We set out planning to re-unite at our Base Camp at of the Parón Cirque. He and his companions are the only people that we saw in this place during our expedition. Mike was attracted to this fabulous corner of the Andes, and saw the possibility of connecting with us at the Parón Cirque. The plan for this encounter was to install our Camp I along the virgin route on the way to the pass between Pisco and Huandoy Este. Mike and his companions installed their Camp in the opposite part of the Cirque, at the foot of the Nevados de Parón. We spent two days of forced inactivity due to the bad weather. On July 13 we managed to install our Camp II in the Pisco-Huandoy Este pass and on the 14th we made the summit of Pisco Oeste. That day we broke Camp II and on arrival at Camp I we found a note from the companions of Mike and Curry informing us of the accident and asking us for help. We proposed to continue toward the Base Camp and to go out the next day toward the place of the accident. While traversing the slope we remained in silence, conscious that the worst may have happened.

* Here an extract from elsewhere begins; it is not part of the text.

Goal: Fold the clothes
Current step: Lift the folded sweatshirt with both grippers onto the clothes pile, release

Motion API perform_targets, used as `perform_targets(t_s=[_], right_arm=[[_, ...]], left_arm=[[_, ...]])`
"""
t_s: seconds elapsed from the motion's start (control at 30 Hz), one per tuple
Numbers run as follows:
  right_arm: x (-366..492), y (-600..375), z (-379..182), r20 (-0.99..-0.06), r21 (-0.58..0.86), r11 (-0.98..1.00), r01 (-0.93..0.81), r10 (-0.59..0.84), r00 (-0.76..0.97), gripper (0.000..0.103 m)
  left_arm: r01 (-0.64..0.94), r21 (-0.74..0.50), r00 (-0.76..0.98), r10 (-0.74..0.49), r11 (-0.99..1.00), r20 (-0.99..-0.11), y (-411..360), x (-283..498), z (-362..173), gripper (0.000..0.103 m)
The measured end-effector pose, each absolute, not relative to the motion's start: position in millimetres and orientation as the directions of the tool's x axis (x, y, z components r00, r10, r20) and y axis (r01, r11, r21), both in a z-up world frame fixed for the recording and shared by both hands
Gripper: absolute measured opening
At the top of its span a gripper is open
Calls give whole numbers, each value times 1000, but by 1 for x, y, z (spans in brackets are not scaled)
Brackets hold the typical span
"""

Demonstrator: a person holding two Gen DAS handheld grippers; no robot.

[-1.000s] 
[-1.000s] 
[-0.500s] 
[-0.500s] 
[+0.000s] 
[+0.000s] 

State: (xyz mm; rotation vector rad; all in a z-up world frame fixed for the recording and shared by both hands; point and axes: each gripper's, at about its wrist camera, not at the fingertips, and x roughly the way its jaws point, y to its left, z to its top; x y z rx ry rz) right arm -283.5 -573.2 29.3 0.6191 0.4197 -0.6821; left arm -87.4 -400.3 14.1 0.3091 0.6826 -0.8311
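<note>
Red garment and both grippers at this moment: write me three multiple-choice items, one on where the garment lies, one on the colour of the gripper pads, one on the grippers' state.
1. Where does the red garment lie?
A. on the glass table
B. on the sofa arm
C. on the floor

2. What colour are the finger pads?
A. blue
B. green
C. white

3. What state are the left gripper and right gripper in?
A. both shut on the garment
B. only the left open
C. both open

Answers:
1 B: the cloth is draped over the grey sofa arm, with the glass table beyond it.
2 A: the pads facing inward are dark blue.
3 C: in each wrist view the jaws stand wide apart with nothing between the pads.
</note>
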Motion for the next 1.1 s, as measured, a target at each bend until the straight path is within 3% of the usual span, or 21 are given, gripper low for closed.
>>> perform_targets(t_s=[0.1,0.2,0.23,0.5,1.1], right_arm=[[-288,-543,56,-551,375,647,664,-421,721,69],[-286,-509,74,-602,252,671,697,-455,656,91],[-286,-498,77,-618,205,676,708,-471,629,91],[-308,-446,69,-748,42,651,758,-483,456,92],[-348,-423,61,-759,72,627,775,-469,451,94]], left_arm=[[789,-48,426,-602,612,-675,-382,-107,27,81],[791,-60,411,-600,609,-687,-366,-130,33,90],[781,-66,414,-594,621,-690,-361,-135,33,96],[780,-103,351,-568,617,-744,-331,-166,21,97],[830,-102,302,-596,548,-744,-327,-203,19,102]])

The rescue attempts, not finding them alive, a fruitless attempt was launched instead to find their bodies. Curry and Mike were on the slope of Huaripampa, opposite that of Parón. When a helicopter appeared that was dispatched to reconnoiter for a possible place of the fall, the Basque group in the Chinchey area came and the pilot of the helicopter directed them to this zone to pick up the injured people. The first helicopter having an accident itself at the same time, another helicopter was sent to finish the operation. A week after the accident of Mike and Curry, the helicopter made a reconnaisance with uncertain conclusions about signs of a fall along a wall of snow and rock of some three hundred meters to the glacier. From Parón the attempts were fruitless and other attempts from Huaripampa also gave no results.

These lines attempt to pay homage to the work of these friends and to their positive way of life; It is a pity that these two lives have been so short.